The program received over 30 applicants, said Maya Salganek, associate professor of film and video arts at UAF and another of the program’s faculty members, and will be choosing about 12 for the course. The film and theater program at UAF is Alaska’s only four-year film degree program, Salganek said, and has worked with Indigenous filmmakers in the past on projects that have gone on to win prestigious awards.
Applicants did not have to be enrolled students, Salganek said, but they will earn credit toward a film degree.
“We really know the meaning of this Indigenous authority of the story telling,” Salganek said. “We’re hoping to increase the enrollment of indigenous media makers.”

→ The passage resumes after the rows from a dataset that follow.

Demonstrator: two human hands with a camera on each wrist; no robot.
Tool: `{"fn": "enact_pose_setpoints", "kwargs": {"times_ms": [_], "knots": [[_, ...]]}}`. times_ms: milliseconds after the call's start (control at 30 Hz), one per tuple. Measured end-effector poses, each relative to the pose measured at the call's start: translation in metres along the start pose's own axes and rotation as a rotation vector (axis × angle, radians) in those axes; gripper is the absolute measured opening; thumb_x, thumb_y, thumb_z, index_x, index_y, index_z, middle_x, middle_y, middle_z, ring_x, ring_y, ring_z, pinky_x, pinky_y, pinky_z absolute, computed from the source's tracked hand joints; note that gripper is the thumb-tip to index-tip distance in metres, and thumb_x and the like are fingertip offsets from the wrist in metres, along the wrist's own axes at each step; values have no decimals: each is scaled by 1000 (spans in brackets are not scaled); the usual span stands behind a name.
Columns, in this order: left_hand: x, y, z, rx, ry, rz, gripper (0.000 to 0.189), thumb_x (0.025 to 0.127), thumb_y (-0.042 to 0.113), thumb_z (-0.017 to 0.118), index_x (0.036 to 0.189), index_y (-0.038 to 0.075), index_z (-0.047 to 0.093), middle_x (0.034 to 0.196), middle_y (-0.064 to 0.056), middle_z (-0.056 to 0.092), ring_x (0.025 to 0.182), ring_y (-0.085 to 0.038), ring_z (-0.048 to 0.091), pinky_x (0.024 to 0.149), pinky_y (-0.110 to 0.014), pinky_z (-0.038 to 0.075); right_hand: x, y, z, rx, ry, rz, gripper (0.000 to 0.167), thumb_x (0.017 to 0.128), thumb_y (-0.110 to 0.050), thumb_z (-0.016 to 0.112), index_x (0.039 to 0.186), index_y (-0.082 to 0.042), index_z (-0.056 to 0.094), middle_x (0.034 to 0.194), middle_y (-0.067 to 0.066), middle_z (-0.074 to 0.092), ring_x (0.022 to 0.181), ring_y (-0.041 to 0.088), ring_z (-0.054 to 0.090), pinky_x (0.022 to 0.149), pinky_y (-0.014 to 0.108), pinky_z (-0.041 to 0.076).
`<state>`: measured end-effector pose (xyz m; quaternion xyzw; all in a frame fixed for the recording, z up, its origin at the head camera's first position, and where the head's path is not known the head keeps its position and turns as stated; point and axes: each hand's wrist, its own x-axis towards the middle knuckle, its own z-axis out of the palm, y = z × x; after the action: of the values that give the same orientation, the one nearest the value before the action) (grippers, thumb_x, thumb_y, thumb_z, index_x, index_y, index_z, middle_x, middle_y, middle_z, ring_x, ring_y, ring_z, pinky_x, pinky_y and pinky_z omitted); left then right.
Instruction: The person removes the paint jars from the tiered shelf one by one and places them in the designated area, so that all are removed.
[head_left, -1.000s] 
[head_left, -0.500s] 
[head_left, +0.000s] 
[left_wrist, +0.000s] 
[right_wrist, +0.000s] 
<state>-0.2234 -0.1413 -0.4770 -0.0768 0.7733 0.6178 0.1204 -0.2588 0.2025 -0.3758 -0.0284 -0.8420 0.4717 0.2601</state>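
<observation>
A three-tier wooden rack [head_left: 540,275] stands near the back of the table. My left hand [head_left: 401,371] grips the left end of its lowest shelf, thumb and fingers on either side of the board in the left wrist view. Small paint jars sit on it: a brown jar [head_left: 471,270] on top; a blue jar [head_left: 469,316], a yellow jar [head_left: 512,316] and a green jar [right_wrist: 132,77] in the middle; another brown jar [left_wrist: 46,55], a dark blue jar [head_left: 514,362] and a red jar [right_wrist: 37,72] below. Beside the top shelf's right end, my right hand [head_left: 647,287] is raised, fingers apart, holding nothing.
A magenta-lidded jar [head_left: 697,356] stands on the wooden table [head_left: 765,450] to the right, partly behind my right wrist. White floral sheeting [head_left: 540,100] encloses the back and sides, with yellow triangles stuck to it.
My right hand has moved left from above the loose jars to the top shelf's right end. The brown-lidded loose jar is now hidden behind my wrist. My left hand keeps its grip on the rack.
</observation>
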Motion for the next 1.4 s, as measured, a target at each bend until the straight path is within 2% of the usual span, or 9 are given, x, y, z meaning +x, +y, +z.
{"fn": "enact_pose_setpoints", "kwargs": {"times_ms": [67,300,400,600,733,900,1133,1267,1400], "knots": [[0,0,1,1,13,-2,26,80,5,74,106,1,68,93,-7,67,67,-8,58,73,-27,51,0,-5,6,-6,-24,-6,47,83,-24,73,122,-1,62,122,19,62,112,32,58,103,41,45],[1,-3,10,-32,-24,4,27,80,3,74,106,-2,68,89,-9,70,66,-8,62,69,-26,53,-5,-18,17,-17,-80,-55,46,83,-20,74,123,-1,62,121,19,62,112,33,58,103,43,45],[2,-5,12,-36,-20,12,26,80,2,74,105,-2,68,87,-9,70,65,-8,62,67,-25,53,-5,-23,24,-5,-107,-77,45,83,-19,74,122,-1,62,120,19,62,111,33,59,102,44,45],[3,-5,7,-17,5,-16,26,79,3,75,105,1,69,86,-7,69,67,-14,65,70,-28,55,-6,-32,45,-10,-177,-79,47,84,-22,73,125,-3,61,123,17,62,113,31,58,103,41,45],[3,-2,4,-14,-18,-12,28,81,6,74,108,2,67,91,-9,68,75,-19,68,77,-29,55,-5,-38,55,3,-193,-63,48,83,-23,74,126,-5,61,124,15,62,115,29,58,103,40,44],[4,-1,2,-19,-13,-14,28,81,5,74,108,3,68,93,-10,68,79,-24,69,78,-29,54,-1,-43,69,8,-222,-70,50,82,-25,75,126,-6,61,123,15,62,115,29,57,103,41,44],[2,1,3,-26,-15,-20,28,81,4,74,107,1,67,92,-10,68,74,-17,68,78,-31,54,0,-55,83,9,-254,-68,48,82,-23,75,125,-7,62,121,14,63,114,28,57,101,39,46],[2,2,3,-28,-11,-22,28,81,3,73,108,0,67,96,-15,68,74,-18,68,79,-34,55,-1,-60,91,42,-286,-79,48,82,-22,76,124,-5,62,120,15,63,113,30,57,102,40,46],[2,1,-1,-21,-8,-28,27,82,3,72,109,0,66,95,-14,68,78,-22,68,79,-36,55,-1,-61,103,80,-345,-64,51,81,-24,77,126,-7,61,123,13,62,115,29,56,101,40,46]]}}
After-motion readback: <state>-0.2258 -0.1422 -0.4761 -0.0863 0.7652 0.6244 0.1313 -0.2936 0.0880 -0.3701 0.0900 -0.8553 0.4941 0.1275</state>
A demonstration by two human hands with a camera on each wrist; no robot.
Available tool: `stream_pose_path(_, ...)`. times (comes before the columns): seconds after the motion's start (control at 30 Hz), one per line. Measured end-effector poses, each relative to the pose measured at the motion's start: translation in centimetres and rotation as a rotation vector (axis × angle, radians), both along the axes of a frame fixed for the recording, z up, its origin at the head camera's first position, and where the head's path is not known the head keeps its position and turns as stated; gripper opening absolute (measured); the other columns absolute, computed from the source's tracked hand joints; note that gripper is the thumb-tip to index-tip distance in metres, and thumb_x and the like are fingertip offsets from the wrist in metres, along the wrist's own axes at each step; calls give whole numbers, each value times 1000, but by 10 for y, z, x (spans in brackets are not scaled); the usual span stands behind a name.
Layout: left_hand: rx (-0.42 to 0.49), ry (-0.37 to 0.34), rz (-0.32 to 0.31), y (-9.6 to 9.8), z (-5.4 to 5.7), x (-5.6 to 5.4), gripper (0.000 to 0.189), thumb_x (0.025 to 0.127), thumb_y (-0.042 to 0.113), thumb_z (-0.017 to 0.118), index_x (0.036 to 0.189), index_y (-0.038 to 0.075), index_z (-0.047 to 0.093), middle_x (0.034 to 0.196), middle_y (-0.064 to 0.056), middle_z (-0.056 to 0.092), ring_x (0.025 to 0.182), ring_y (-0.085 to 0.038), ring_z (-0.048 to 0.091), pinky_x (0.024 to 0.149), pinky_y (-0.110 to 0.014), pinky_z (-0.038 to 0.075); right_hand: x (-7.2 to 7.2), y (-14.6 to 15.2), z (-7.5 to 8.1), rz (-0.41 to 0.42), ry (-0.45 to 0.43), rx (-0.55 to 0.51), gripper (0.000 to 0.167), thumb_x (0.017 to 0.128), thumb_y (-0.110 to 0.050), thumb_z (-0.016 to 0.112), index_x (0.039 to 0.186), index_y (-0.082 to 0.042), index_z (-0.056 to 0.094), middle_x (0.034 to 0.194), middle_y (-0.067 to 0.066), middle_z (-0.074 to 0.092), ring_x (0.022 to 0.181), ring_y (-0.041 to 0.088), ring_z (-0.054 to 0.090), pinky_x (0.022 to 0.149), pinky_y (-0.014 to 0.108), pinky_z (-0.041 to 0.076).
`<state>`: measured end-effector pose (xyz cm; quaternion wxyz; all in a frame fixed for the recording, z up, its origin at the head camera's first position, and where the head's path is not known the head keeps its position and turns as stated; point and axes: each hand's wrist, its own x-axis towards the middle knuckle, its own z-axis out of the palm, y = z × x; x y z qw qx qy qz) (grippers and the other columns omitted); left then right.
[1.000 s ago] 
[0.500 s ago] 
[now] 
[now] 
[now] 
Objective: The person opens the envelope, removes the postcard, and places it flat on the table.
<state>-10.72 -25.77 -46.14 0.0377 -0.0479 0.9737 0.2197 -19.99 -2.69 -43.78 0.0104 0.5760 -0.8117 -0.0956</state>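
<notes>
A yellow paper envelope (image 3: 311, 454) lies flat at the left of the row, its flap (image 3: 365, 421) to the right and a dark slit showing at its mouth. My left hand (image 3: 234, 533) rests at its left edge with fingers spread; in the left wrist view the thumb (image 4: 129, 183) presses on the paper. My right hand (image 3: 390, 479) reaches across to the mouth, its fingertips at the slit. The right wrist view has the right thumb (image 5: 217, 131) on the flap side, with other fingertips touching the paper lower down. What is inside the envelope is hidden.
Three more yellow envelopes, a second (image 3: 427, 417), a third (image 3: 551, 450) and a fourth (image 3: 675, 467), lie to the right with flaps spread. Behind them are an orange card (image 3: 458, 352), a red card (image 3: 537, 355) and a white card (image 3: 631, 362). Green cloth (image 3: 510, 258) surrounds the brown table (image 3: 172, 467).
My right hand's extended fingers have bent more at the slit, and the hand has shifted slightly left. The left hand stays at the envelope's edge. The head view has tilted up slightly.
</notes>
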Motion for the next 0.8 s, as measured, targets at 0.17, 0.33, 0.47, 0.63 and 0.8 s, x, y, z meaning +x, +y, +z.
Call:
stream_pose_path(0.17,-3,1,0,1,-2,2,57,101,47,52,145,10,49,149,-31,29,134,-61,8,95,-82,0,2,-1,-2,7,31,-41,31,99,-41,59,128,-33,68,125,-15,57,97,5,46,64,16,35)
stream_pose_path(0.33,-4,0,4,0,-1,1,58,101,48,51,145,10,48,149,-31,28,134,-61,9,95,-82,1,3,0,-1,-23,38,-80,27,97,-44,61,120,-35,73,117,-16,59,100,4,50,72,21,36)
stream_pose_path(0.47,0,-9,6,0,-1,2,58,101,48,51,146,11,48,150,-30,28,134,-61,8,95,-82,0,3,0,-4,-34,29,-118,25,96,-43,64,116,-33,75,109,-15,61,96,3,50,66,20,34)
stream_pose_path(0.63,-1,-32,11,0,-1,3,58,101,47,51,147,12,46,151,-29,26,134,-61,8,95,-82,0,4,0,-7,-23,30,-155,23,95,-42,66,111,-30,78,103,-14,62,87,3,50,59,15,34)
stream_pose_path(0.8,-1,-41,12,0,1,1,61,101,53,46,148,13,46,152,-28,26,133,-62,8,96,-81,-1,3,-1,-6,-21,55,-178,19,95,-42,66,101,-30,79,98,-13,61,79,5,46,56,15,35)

Salganek said all areas of the state were well-represented in the applications and said several had come from Southeast Alaska. A final decision would be made in the coming days she said, with the program starting in late September. The course will be mostly remote, but there is a one-week in-person portion during which students will fly to Fairbanks to work together.
Faculty members are watching the COVID-19 situation closely, Johnson said, but said plans around the in-person session could change depending on the case count.
There was a lot of outside interest in Alaska, Johnson said, and it is important that Indigenous people be able to control their own narratives. All that was needed for the course, she said, was the passion to do it.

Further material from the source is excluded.